What is required: Transcribe the listing word for word. Begin at its first line and end with the line containing "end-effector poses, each".

*** Opening of Dataset content ***

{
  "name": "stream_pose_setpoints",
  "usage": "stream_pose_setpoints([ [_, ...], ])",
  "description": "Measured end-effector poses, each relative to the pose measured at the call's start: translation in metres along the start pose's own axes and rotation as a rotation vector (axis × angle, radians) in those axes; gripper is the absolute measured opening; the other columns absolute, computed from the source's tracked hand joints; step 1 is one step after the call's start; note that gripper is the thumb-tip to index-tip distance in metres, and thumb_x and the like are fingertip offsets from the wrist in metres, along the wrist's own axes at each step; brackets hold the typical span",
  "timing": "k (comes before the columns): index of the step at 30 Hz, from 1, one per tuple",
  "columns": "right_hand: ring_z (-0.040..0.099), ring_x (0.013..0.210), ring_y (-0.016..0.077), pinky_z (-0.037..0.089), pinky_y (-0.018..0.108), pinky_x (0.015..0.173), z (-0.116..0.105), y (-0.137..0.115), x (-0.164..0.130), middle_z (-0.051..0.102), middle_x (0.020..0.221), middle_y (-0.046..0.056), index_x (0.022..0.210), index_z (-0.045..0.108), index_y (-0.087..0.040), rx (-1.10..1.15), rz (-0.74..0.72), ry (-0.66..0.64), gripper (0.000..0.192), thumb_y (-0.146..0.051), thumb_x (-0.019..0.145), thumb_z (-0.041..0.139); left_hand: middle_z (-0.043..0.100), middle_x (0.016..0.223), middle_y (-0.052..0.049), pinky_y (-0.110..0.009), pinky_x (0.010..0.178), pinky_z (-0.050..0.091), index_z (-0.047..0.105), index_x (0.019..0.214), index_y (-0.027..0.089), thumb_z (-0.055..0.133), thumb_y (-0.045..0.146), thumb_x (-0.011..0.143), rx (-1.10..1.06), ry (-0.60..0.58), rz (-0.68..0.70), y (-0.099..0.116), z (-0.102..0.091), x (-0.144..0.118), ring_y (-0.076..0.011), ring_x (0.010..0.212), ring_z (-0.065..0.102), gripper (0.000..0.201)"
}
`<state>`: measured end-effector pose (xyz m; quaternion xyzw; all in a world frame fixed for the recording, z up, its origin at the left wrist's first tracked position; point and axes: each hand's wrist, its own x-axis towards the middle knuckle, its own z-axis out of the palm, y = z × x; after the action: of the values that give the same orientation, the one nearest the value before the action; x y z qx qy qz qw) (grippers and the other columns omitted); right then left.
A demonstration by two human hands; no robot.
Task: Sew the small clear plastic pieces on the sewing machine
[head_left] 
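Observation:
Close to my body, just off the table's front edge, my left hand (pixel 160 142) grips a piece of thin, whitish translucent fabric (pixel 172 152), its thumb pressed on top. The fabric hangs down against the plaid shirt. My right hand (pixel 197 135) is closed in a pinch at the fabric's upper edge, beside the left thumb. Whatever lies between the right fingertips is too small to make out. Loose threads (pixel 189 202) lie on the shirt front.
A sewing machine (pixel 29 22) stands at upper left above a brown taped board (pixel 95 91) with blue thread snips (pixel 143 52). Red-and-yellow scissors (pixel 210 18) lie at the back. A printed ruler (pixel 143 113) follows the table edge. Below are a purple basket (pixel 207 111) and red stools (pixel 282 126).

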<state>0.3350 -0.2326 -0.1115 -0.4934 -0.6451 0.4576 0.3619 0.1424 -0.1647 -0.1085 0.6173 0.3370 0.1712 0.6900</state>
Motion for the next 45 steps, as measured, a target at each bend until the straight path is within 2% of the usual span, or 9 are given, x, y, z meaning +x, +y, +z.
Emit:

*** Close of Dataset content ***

Response to this task:
{
  "name": "stream_pose_setpoints",
  "usage": "stream_pose_setpoints([ [_, ...], ])",
  "description": "Measured end-effector poses, each relative to the pose measured at the call's start: translation in metres along the start pose's own axes and rotation as a rotation vector (axis × angle, radians) in those axes; gripper is the absolute measured opening; the other columns absolute, computed from the source's tracked hand joints; step 1 is one step after the call's start; note that gripper is the thumb-tip to index-tip distance in metres, and thumb_x and the like are fingertip offsets from the wrist in metres, along the wrist's own axes at each step; brackets hold the typical span",

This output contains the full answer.